Single by Víctor Manuel

from the album Soy un corazón tendido al sol
- Released: 1979
- Recorded: 1978
- Length: 4:10
- Label: CBS
- Songwriter: Víctor Manuel
- Producer: Danilo Vaona

= Sólo pienso en ti (Víctor Manuel song) =

"Sólo pienso en ti" is a 1979 hit song sung and composed by Víctor Manuel. The song was written in 1978, but was first released on the album Soy un corazón tendido al sol in 1979, which was recorded in Milan with producer Danilo Vaona. The song reached the top of the charts in Spain and is considered by many to be his best song.

It tells the story of an actual couple with intellectual disabilities, who 'kept their love over all legal and social obstacles their reached in 1978'. The couple, Mari Luz and Antonio, got married soon after that, and have three children, one of who studied at the university. Víctor Manuel knew the story while reading a newspaper when waiting to sing in a concert.

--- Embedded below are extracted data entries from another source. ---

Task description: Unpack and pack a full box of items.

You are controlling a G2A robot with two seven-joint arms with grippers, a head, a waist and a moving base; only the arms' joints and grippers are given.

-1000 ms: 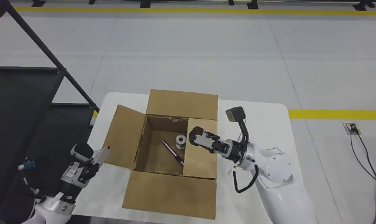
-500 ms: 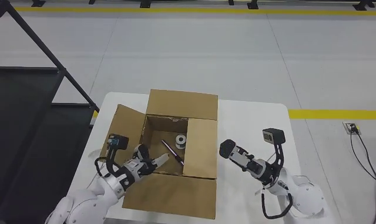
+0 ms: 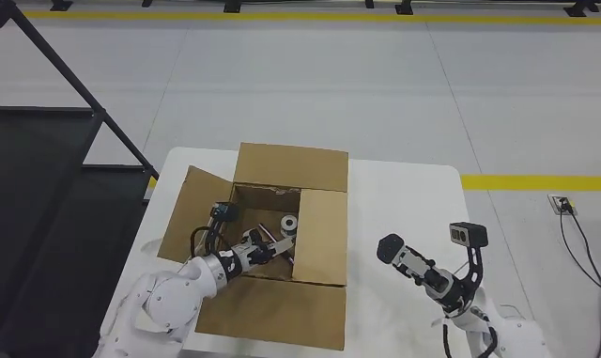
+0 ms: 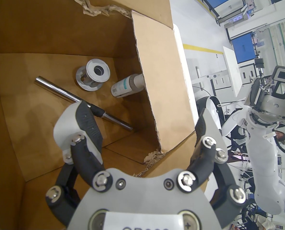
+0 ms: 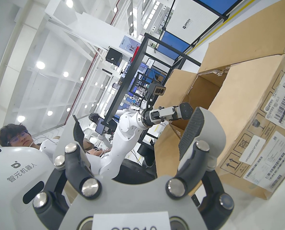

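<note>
Cardboard box [image 3: 291, 165] mid-frame, my left gripper [image 3: 267, 245] inside, spread wide, empty, metal rod [image 4: 58, 89] just beneath, right gripper [image 3: 388, 249] lower right, spread, empty.

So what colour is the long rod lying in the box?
The rod is shiny silver metal with a dark band partway along. It shows best in the left wrist view.

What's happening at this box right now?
The robot is working on an open cardboard box on the table. Its left pincer is open and empty at the box's opening, pointing down at what lies on the bottom: a metal rod, a silver spool and a small bottle lying on its side. Nothing is gripped yet. The right pincer is open and empty too, off to the side of the box above the table.
</note>
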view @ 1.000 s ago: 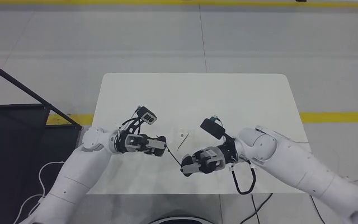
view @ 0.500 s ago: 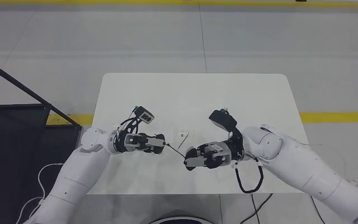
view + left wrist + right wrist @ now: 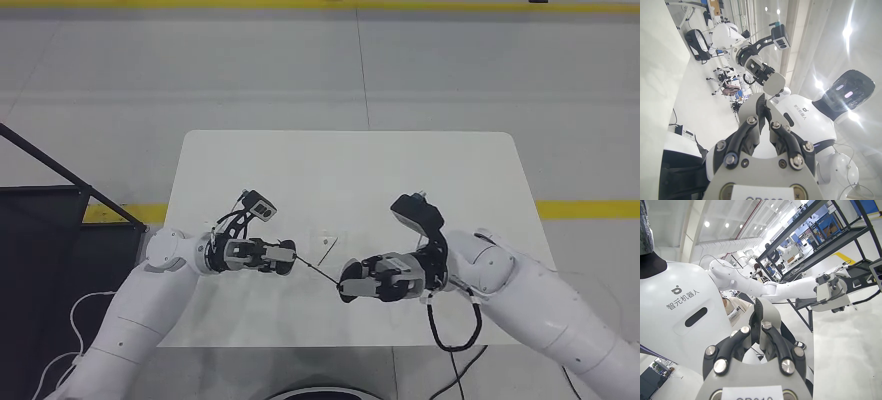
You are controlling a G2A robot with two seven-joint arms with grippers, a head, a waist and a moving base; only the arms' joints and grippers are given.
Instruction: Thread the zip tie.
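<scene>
A thin black zip tie stretches in the air between my two grippers, above the front half of the white table. My left gripper is shut on the tie's left end. In the left wrist view its fingers are pressed together, with the other arm's gripper just beyond them. My right gripper is shut on the tie's right end. Its closed fingers face the left gripper, and the tie runs as a fine dark line between them.
A small pale item lies on the table just behind the tie. A black frame and dark cloth stand to the left of the table. The table's far half and right side are bare.
My right gripper has moved to the right and slightly farther from the table's front edge, taking its end of the tie along, so the tie lies flatter. The left gripper has hardly moved.
</scene>
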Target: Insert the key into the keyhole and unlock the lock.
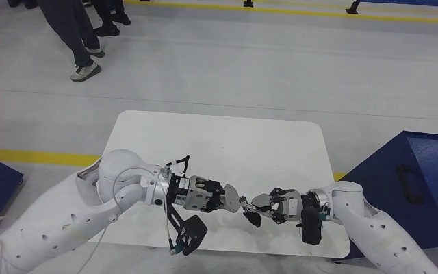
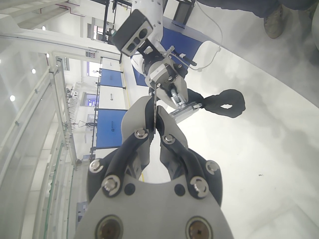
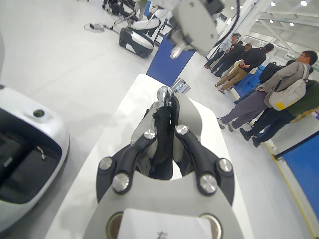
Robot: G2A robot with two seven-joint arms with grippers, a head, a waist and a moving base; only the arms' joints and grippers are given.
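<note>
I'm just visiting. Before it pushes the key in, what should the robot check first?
1. Key gripped in left jaws: ok.
2. Lock held at right jaws: ok.
3. Key tip lined up with keyhole: cannot tell, keyhole hidden.
4. Key already inside lock: not ok, still outside.
5. Black strap clear of the key: ok.
6. Both held above the table: ok.

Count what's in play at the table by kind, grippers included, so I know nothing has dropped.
key: 1, pinched in the left gripper
lock: 1, held by the right gripper
black strap: 1, at the lock
grippers: 2
table: 1
Total: 6
</note>
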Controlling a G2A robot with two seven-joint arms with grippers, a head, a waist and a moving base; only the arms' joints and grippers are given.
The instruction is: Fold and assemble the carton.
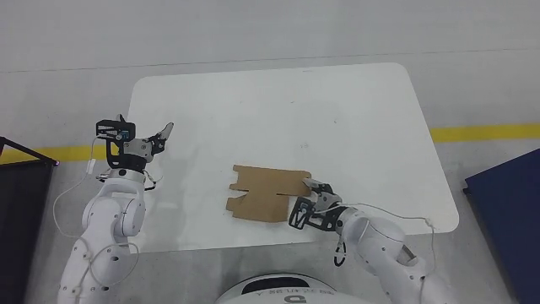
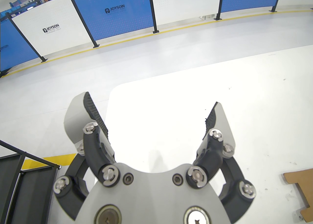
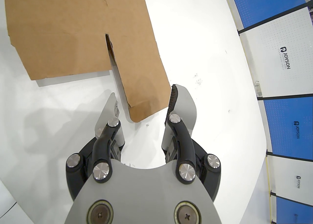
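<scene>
Carton [image 1: 266, 194] lies flat (right end effector [image 3: 144, 94] beside it).

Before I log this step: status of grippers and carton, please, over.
Left gripper open, away from carton. Right gripper open, at a carton flap. Carton flat on table.

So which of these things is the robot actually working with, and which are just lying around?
For the job: flat cardboard carton; right gripper, open at its flap; left gripper, open, away from it; table.
Just around: blue and white fence panels; yellow floor line; black rack.
</scene>
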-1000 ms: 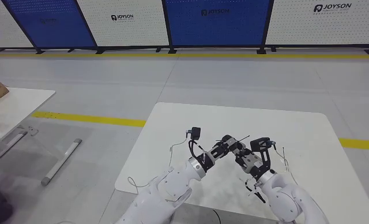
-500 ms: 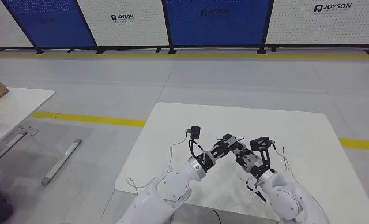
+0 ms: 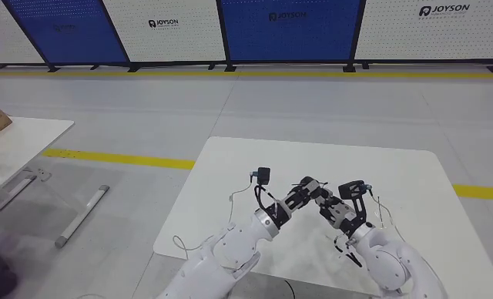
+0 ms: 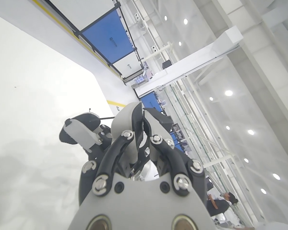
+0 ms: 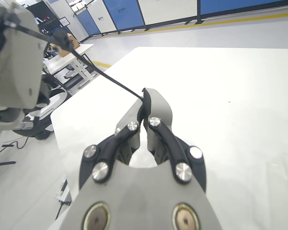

In 2004 it was chosen as the 6th most popular song in Spanish on the TVE program Nuestra mejor canción. In 2010 Rolling Stone placed the song 196 on its all-time 200 best songs of Spanish pop-rock. Also in 2010 the Fundación Crisálida honoured Víctor Manuel, and Judith Colell filmed a documentary based on the song, also titled Sólo pienso en ti.

==Cover versions ==
- Raúl Di Blasio (on Alrededor del mundo, 1983). Versión instrumental.
- Manzanita. (Sólo pienso en ti, 1995).
- Chayanne. (on Volver a nacer, 1996).
- Lynda Thomas. (promotional single, 1998). orchestral arrangement
- Juan Antonio Valderrama. (on Infancia olvidada, 2003).
- Ana Torroja. (on Nuestra mejor canción, 2004).
- Guillermo Dávila. (on Las mejores canciones del mundo, 2007).
- Melendi. (on Aún más curiosa la cara de tu padre, 2009).